Vianney, an all-male Marianist Catholic high school located in Kirkwood since 1960, argued that the city’s refusal to allow the school to use its lighting system violated the federal Religious Land Use and Institutionalized Persons Act.
The 8th U.S. Circuit Court of Appeals ruled on Dec. 13, however, that the school “has not shown that its religious exercise will be substantially burdened by being limited to using its baseball field only during daylight hours, as it has for decades.”
The case marks the 8th Circuit’s first look at the land-use aspects of the religious-protection law, known as RLUIPA. Following similar rulings in the 6th, 9th and 11th circuits, the court held that the school was not being forced to violate its religious beliefs, only to pursue those beliefs in other ways.
“As the district court noted, Vianney has alternative times and locations, such as at its baseball field during the day and its football and soccer facility at night, to carry out its religious mission,” Judge Raymond W. Gruender wrote. Judges Duane Benton and Bobby E. Shepherd concurred.
The school had argued that the local public high school is allowed to use a lighting system at its football field that doesn’t meet the lighting code. But the court said that system was installed before the code revisions were passed in 2012, so it was grandfathered in. Vianney also has a lighted football field that predates the change to the code, which it also is still able to use without restriction.
The school separately had claimed that the lighting restrictions violated Missouri’s Religious Freedom Restoration Act. The U.S. District Court for the Eastern District of Missouri had granted summary judgment to Kirkwood on that count as well, but the 8th Circuit reversed that decision and said that claim should return to state court for further litigation.
Gruender wrote that Missouri’s RFRA “appears more protective of religious exercise” than similar laws at the federal level. He also cited the “dearth of case law” interpreting that statute, as the only Missouri case to consider it was issued earlier this year and has nothing to do with land use.
In February, the Missouri Supreme Court turned aside a challenge to Missouri’s 72-hour waiting period for abortions, brought by a plaintiff who alleged the law violated her religious rights as a member of The Satanic Temple. The court found the law does not adopt any religious tenet.
“Due to the different language of the Missouri RFRA statute and the lack of state-court explanations of it, the comity interests strongly favor declining [federal] jurisdiction,” Gruender wrote.
John M. Hessel of Lewis Rice, an attorney for the city, said in an interview that the language used in the federal and the state statutes was similar enough that he doubted that a Missouri RFRA claim on these facts would end any differently.
“It’s a distinction without a difference,” he said.
Daniel Paul Dalton of Dalton & Tomich in Detroit, whose firm specializes in religious land-use cases, represented the school. While he’d hoped the case would be resolved in federal court, he said the ability to continue the case in state court was encouraging, though he still hoped to work out an agreement with the city.

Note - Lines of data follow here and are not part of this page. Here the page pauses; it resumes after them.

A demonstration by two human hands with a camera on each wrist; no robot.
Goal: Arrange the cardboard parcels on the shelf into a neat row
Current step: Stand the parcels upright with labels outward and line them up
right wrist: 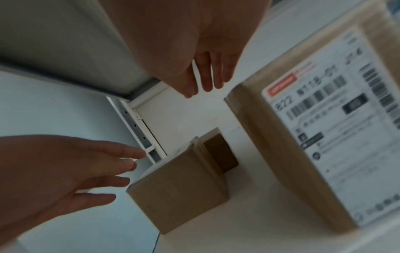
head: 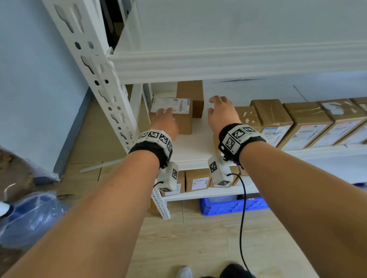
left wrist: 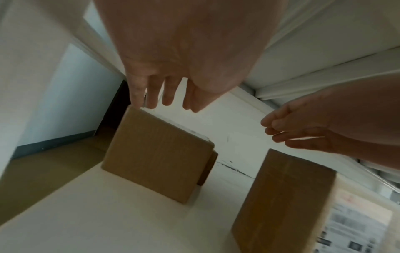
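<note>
A small cardboard parcel [head: 179, 122] with a white label on top stands near the left end of the white shelf [head: 190, 147]. A plain brown parcel [head: 191, 93] stands right behind it. My left hand [head: 165, 114] reaches over the labelled parcel [left wrist: 155, 157] with straight fingers [left wrist: 151, 95], their tips at its top edge. My right hand [head: 216, 106] hovers open in the gap to its right, holding nothing. A row of labelled parcels [head: 303, 124] fills the shelf to the right; the nearest one [right wrist: 314, 137] is beside my right hand [right wrist: 203, 80].
The white upright post [head: 109, 90] stands just left of the parcels and the upper shelf beam [head: 222, 67] hangs low above them. A lower shelf holds more parcels [head: 197, 181]. On the floor are a blue crate [head: 228, 205] and a plastic bag [head: 30, 216].
</note>
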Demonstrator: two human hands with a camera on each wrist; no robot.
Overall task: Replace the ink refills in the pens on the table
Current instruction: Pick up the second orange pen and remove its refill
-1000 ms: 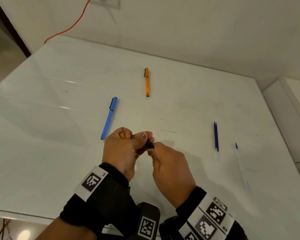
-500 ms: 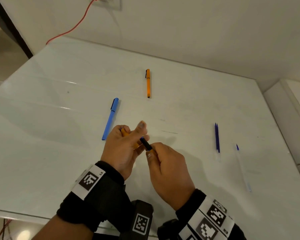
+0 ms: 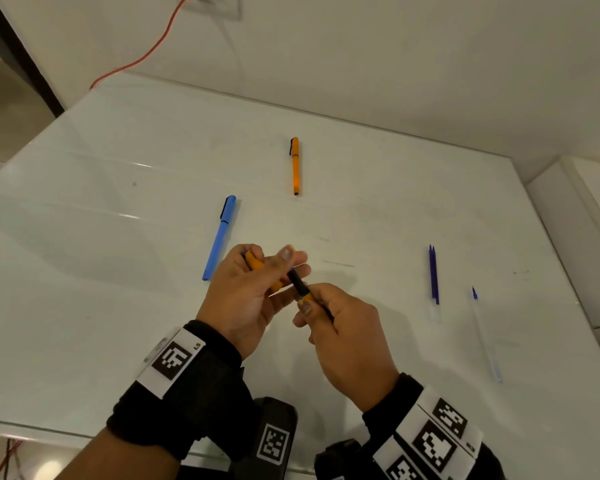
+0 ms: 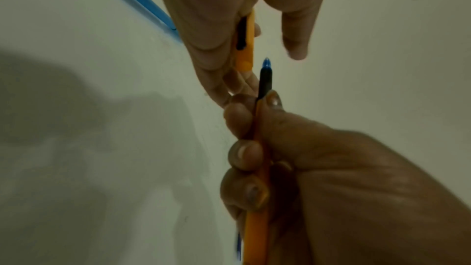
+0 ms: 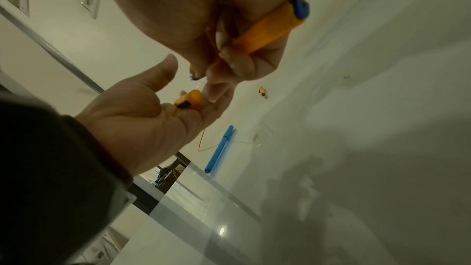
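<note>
My left hand holds an orange pen cap in its curled fingers, thumb raised; the left wrist view shows the cap's black clip. My right hand grips the uncapped orange pen barrel. The barrel's black nose with a blue tip points at the left palm, a short gap from the cap. A blue plug closes the barrel's back end. Two dark blue refills lie side by side on the table to the right. A clear refill lies beyond them.
A capped blue pen lies just left of my hands, and a capped orange pen lies farther back on the white table. A red cable hangs from a wall socket at the back left. The table's near edge is under my wrists.
The cap has come off the orange pen. My hands, pressed together a second ago, have drawn apart, baring the black nose, and my left thumb has lifted.
</note>
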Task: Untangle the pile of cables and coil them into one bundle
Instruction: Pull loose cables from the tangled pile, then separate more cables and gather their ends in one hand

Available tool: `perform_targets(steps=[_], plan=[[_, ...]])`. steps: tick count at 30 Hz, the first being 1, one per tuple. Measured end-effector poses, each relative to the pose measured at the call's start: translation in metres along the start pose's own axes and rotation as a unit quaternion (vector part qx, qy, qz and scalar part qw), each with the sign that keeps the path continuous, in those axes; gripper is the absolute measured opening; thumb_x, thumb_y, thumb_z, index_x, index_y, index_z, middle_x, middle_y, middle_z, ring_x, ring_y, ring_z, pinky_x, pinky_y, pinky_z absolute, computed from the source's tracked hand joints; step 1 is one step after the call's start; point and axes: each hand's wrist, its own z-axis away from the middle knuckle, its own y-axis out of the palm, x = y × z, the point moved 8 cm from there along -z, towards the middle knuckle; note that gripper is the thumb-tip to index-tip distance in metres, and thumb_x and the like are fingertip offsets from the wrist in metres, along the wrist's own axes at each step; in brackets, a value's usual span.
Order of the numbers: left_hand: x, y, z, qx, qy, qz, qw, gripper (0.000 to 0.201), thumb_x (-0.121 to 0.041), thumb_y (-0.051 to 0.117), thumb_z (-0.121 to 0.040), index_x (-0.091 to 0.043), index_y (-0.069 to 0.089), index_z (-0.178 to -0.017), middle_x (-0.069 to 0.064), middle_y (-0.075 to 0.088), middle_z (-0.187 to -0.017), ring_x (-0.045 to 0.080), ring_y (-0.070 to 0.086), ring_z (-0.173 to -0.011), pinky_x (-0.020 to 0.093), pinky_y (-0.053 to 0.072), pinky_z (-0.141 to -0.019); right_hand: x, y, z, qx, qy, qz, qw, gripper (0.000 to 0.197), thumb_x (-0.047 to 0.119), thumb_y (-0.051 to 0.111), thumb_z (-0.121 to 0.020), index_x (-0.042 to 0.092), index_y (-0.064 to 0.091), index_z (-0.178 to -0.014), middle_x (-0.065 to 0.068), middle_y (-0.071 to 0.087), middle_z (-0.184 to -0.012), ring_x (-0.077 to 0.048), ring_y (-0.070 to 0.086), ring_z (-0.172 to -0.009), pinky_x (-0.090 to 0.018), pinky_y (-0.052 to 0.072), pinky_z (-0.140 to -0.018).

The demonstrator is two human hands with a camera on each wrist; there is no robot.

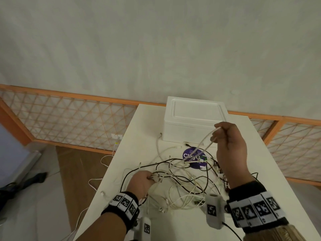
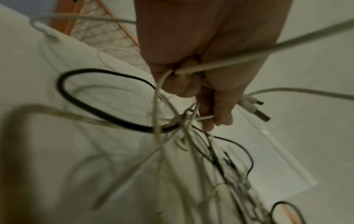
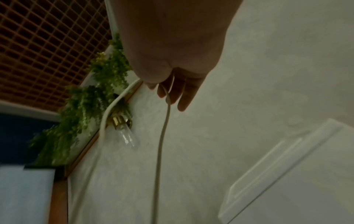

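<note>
The left hand [image 1: 141, 182] gripped several white cable ends. The right hand [image 1: 230, 146] pinched one raised white cable [image 1: 202, 145]. The tangled pile of thin white and black cables [image 1: 182, 181] sprawled near the white table's [image 1: 173, 226] front edge.

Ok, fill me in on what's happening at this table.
A person is sorting a tangle of white and black cables spread over a white table. The left hand grips a bunch of white cable ends low at the pile's left edge. The right hand is raised above the pile, pinching one white cable that runs down into the tangle. Most of the pile is still knotted and uncoiled. A white foam box sits behind it.
</note>
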Motion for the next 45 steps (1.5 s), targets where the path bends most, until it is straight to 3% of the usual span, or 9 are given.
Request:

“We’re really hoping the city looks at this in the broader context of the history of a school that’s been in the city of Kirkwood for over half a century and, providing the good that it does to the community, that it would allow the school to exercise its religious ministry,” he said.
Dalton also said it was important that the court, citing RLUIPA’s broad definition of “religious exercise,” didn’t quibble with the school’s argument that its night-time baseball games serve a religious purpose. The school said the sport serves its mission of “forming young men for spiritual, academic and personal excellence in the Catholic, Marianist tradition,” and that the games allow it to reach out to the community.
“It’s significant from the standpoint that they recognized that what the school does, whether it’s athletics or schooling or ministry, is all part of their religious exercise,” Dalton said.
But Hessel said that, given the outcome of the case, the court didn’t really need to delve further into the issue. He called himself a supporter of the school and a fan of baseball, but he said the inability to play baseball under lights at night wasn’t a substantial burden on the school’s religion.
“The sun’s up a lot,” he said.
The case is Marianist Province of the U.S. v. City of Kirkwood, 18-3076.